Unfulfilled promises leave Haiti ‘sick and broken’

The New Internationalist Blog

There are questions about aid in Haiti that I’ve long been trying to find an answer to, but which I’m still searching for: Who gets aid? Who gets support? And who doesn’t? These lead to a secondary underlying question: Where did the money go and why is there still no accountability? I’m not the only one asking the question; this report from the Guardian on the third anniversary of the 2010 earthquake suggests some of the answers.

It seems that about 94 per cent of humanitarian funding went to donors’ own civilian and military entities, UN agencies, international NGOs and private contractors. In addition, 36 per cent of recovery grants went to international NGOs and private contractors. Yet this is where the trail goes cold – you can look at procurement databases to track primary contract recipients, but it is almost impossible to track the money further to identify the final recipients and the outcomes of projects.

One example of grand promises that haven’t been fulfilled is the one made to the Hospital of the State University of Haiti (HUEH) or the General Hospital in Port-au-Prince, by Partners In Health (PIH). The report was produced by PIH and the hospital as an invitation for donors to support the rebuilding.

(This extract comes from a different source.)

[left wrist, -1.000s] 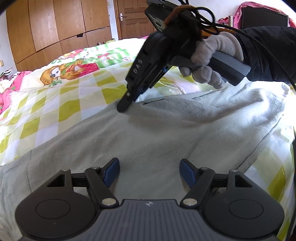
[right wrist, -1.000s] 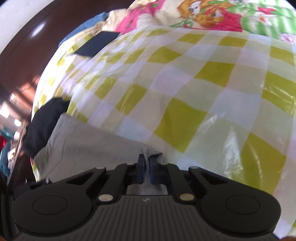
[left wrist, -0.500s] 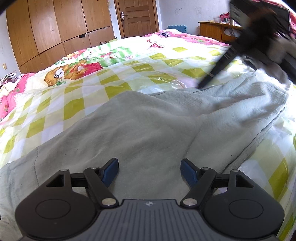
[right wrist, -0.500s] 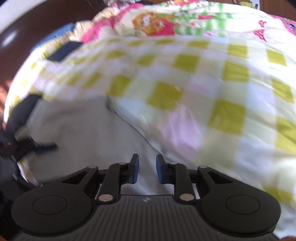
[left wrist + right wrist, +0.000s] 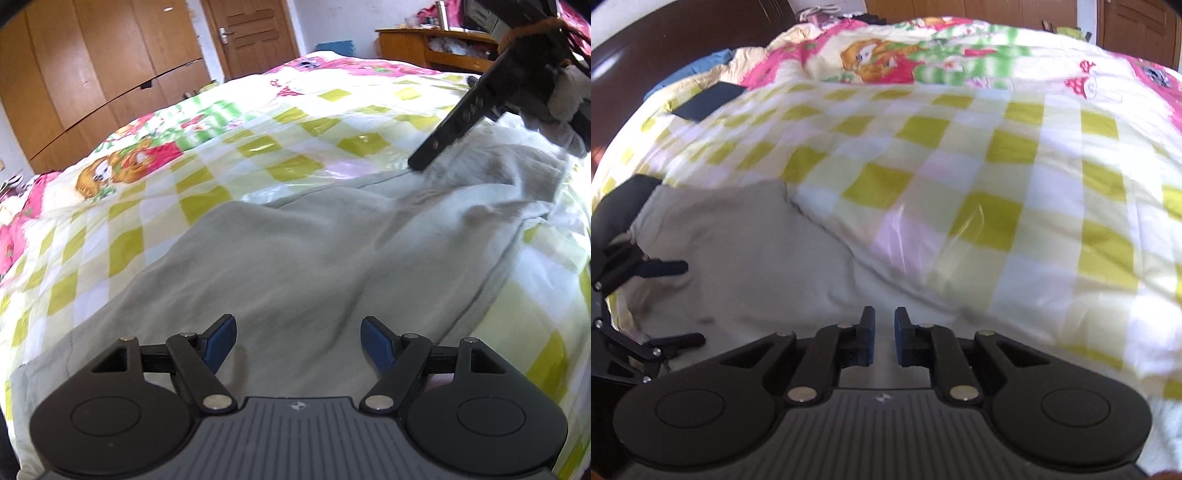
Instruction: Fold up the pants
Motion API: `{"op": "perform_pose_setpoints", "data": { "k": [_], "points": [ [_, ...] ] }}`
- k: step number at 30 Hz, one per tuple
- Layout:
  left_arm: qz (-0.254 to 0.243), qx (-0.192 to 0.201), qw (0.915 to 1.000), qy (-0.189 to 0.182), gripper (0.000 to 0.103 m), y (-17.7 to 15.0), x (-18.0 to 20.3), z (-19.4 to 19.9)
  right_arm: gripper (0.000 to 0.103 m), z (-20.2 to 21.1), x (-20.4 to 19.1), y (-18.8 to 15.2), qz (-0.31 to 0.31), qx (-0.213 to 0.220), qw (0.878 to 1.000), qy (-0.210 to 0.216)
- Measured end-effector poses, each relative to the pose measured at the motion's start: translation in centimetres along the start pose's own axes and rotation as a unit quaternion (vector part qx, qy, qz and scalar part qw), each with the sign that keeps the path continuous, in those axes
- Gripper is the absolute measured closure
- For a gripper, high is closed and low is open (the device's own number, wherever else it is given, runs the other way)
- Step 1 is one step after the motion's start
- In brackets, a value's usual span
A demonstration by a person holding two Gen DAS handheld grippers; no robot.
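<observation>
1. Fingers [image 5: 221, 341] of the left gripper [image 5: 298, 343] stand wide apart with blue pads, hovering over grey cloth and holding nothing.
2. Fingers [image 5: 866, 334] of the right gripper [image 5: 884, 336] are nearly together, with a narrow gap between the blue pads. Pale cloth shows through the gap, but whether the pads pinch it cannot be told.
3. Grey pants [image 5: 314, 251] lie spread on a bed, stretching from just under the left gripper away toward the right gripper.
4. Seen from the left wrist, the right gripper is at the upper right, held by a gloved hand [image 5: 565, 99]. Its black tip sits at the far edge of the pants, where the cloth is bunched and wrinkled.
5. Seen from the right wrist, the pants [image 5: 738, 251] fill the lower left, and the left gripper's black fingers [image 5: 661, 267] show at the left edge above them.
6. A quilt [image 5: 155, 206] with yellow-green and white checks and a cartoon girl print covers the bed under the pants.
7. A wooden wardrobe [image 5: 92, 66] and a wooden door [image 5: 251, 37] stand behind the bed.
</observation>
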State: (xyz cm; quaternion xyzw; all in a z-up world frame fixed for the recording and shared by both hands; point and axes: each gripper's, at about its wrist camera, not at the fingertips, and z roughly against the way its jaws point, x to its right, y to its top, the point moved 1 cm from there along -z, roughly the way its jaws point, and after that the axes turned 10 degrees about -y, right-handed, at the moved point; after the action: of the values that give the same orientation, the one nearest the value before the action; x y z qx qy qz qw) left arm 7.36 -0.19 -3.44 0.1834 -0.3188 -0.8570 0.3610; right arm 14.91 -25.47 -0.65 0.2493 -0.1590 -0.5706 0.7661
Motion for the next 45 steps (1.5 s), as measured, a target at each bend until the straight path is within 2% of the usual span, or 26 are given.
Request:
{"op": "perform_pose_setpoints", "data": {
  "k": [1,2,3,5,7,8,10,12,14,16,19,22,25,26,30,31,32,34,36,37,38,40,42,43,45],
  "points": [
    [-0.008,-0.002,1.0,0.002,0.016,0.0,0.4,-0.2,0.093,-0.8,0.6,-0.3,-0.015,-0.013,1.0,-0.02],
    [-0.014,-0.005,0.9999,0.008,0.016,-0.1,0.7,-0.4,0.1,-1.3,1.8,-0.8,-0.03,-0.018,0.998,-0.052],
    [-0.017,-0.008,0.9998,0.012,0.016,-0.1,0.8,-0.5,0.103,-1.4,3.2,-1.3,-0.047,-0.011,0.996,-0.072],
    [-0.011,-0.014,0.9997,0.013,0.016,0.2,0.9,-0.4,0.103,0.1,6.2,-2.0,-0.126,0.003,0.989,-0.076],
    [-0.013,-0.019,0.9996,0.017,0.016,0.4,1.2,0.0,0.087,2.9,7.6,-2.9,-0.147,0.031,0.981,-0.125],
    [-0.019,-0.019,0.9995,0.017,0.016,0.6,1.6,0.2,0.086,4.5,8.0,-3.7,-0.151,0.041,0.978,-0.139],
    [-0.03,-0.016,0.9993,0.015,0.016,0.8,2.4,0.7,0.085,7.9,9.2,-6.2,-0.187,0.057,0.971,-0.14],
    [-0.039,-0.011,0.9991,0.008,0.016,1.1,3.4,0.9,0.085,11.1,10.5,-9.8,-0.249,0.067,0.953,-0.16],
    [-0.046,-0.009,0.9989,0.0,0.016,1.4,4.4,0.7,0.082,13.8,12.1,-13.7,-0.328,0.08,0.927,-0.162],
    [-0.055,-0.01,0.9984,-0.004,0.016,2.0,5.5,0.2,0.08,15.7,14.1,-17.8,-0.41,0.088,0.895,-0.151],
    [-0.072,-0.007,0.9973,-0.015,0.016,3.2,7.1,-0.1,0.079,16.5,15.6,-22.2,-0.491,0.104,0.857,-0.117],
    [-0.095,-0.008,0.9953,-0.019,0.016,4.1,8.5,-0.2,0.077,15.6,16.1,-23.4,-0.52,0.138,0.838,-0.092],
    [-0.108,-0.012,0.9938,-0.021,0.016,4.8,9.5,-0.3,0.064,14.4,17.2,-23.7,-0.555,0.178,0.81,-0.056],
    [-0.112,-0.014,0.9934,-0.022,0.016,5.0,9.9,-0.3,0.064,13.9,17.5,-23.5,-0.564,0.185,0.804,-0.046],
    [-0.119,-0.02,0.9923,-0.029,0.016,5.5,10.8,-0.7,0.064,12.6,18.1,-22.4,-0.567,0.205,0.797,-0.043],
    [-0.12,-0.021,0.9921,-0.031,0.016,5.7,11.1,-0.9,0.069,11.9,18.3,-22.0,-0.572,0.206,0.793,-0.035],
    [-0.121,-0.022,0.9919,-0.033,0.016,5.8,11.4,-1.1,0.07,11.5,18.6,-21.8,-0.581,0.204,0.788,-0.033],
    [-0.124,-0.022,0.9913,-0.037,0.016,6.3,12.0,-1.6,0.098,10.6,19.2,-21.5,-0.598,0.2,0.776,-0.016],
    [-0.127,-0.019,0.9906,-0.046,0.016,6.7,12.7,-1.9,0.099,10.8,19.8,-21.5,-0.617,0.211,0.758,0.016],
    [-0.131,-0.017,0.99,-0.05,0.016,7.0,13.1,-2.1,0.099,11.5,20.0,-21.7,-0.625,0.231,0.746,0.028],
    [-0.133,-0.015,0.9896,-0.052,0.016,7.2,13.4,-2.2,0.099,12.7,20.1,-21.7,-0.623,0.253,0.739,0.033],
    [-0.135,-0.005,0.9887,-0.065,0.016,7.6,14.0,-2.2,0.099,15.7,19.9,-21.8,-0.605,0.298,0.738,0.023],
    [-0.13,-0.003,0.9879,-0.084,0.015,7.7,14.6,-2.5,0.099,17.2,19.9,-22.3,-0.597,0.311,0.739,-0.011],
    [-0.128,-0.016,0.9866,-0.1,0.011,7.6,14.9,-3.1,0.099,17.0,20.1,-22.8,-0.602,0.296,0.741,-0.025],
    [-0.121,-0.044,0.9843,-0.121,0.011,6.8,15.5,-4.4,0.099,16.0,20.4,-24.1,-0.622,0.253,0.74,-0.037]
  ]
}}
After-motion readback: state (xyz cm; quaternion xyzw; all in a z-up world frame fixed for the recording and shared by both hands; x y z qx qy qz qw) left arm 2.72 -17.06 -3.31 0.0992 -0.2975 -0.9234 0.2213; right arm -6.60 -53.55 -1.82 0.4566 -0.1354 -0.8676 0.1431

The report, written in March 2010, stated:

Over the next five years, there is an opportunity, with appropriately administered strategic investments, to significantly alter the track of public healthcare in Haiti by making large-scale improvements to HUEH.

Since then nothing has been done and the hospital is ‘sick and broken’. Meanwhile, PIH have built a state-of-the-art hospital, the University Hospital of Mirebalais (HUM). It is understandable that Partners In Health, and its co-founder Paul Farmer, wants to raise funds for Haitian health projects such as this hospital. But it is important to ask why donors have not invested in rebuilding the present teaching hospital – which is run by the Haitian government –and instead prefer to support a foreign health initiative run by a foreign NGO, albeit one of the few with an impeccable reputation.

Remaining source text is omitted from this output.